Drought disasters are not limited to sub-Saharan Africa. Soon after the great U.S. stock market crash of October 1929, the central United States farmland suffered one of its worst drought disasters known, plunging the United States into the Great Depression of the 1930s. Changes in the upper level atmospheric circulation patterns caused upper level dry air to sink into the Great Plains region, and as the air sank it became warmer and drier. The air seemed to soak the moisture right out of the ground, and the crops died, exposing the barren soils to the action of the wind. The winds blew across the Plains states, raising huge clouds of dust known as rollers that moved like thousands-of-feet (hundreds-of-m)-tall steam rollers across the plains. This dust permeated everything, filling homes, lungs, eyes, and every available space with the fine-grained airborne plague. The dust storms became so bad they blocked out the sun, moved across East Coast cities, and even hampered shipping in the Atlantic when they covered ships.

Soon people began leaving the plains in the thousands. Many moved west to California, where the land was available but is now overcrowded and plagued with drought. The Plains States were left in a shambles as the dust bowl days continued into the late 1930s. Numerous studies have indicated that much of the disaster could have been prevented. The weather conditions could not have been changed, and the drought would have occurred, but the severity might have been lessened if the farmers in the region knew that the techniques they were using were actually contributing to the disaster. The farmers were digging deeply into the native soils, disrupting the root systems of existing plants, killing drought-resistant plants, and replacing these with higher-yield crops with shallow root systems. When the drought came, these crops died and the bare soil was exposed and was removed by the strong winds. Even though this area had suffered droughts before, it was mostly not farmed at those times, and the drought-resistant plants native to the region were able to prevent the soil from being eroded by the winds.
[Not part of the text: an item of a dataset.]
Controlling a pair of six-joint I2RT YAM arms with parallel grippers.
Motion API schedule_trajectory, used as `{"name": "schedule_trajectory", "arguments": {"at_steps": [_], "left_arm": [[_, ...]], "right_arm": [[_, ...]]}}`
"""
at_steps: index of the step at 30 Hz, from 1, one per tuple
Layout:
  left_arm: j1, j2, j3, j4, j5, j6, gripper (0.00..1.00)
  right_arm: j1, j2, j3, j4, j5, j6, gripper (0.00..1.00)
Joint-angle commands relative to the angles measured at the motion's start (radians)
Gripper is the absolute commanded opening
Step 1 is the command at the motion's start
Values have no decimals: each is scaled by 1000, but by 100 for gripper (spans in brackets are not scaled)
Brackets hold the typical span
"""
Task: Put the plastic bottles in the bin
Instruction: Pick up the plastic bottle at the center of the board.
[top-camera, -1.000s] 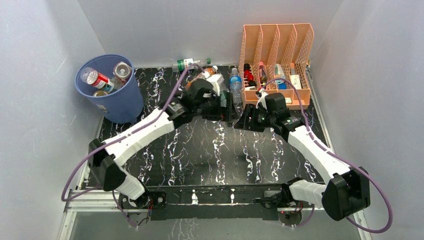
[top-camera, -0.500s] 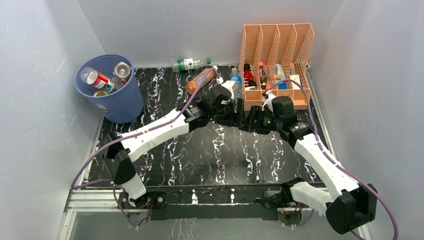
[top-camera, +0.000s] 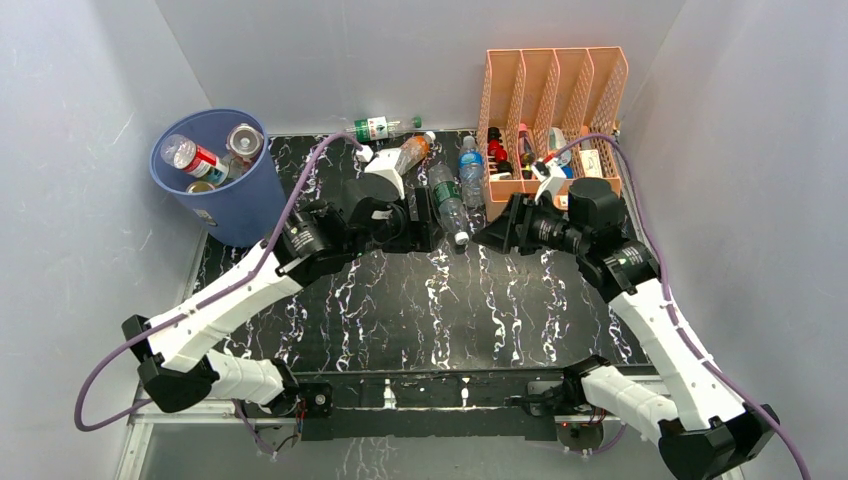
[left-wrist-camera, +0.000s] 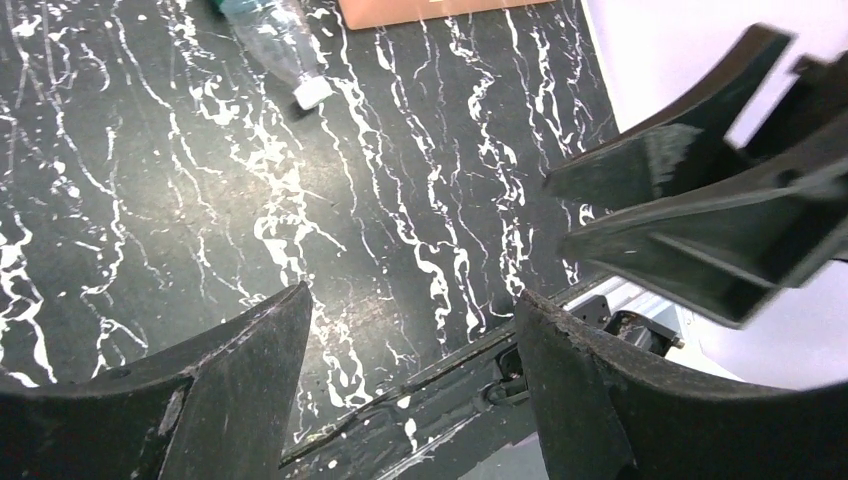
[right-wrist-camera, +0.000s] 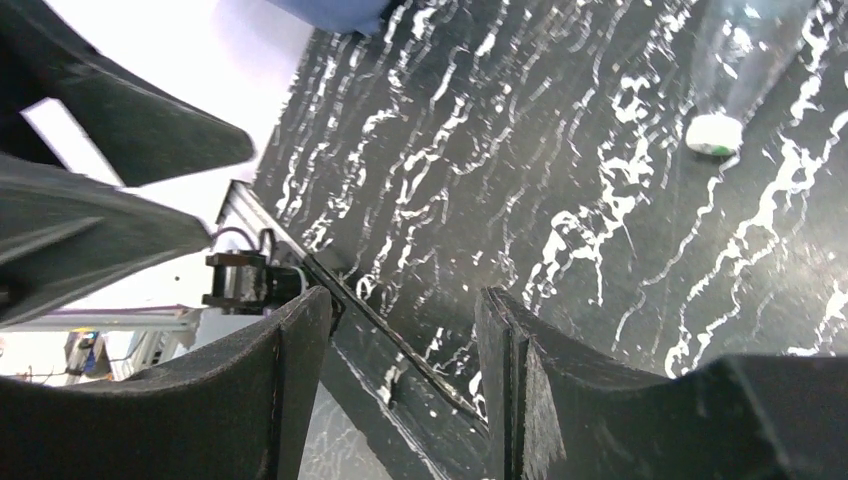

Now, modern farming techniques are employed in the region, and it should be able to sustain another drought similar to the 1930s without such a huge disaster.

Dust Bowl Days Oklahoma
Photo of giant dust storm from dust bowl days in Boise City, Oklahoma, April 15, 1935 (AP)
Aftermath Dust Bowl
Photo of aftermath dust bowl days in the Midwest, with sand covering farm outhouse in Cimarron, Colorado, April 1936 (LOC)

drought and Water Shortage Brought on by population Growth

Drought can also be brought on by rapid increases in population, water use (and abuse), and migrations of people into desert or semiarid regions. Although these regions may never have been able to sustain large populations with their indigenous water supplies, settlement of places like Southern California, the U.S. desert Southwest, and the rapid population expansion in the Middle East all offer examples of how drought-like water shortage conditions are experienced by the people living in these regions.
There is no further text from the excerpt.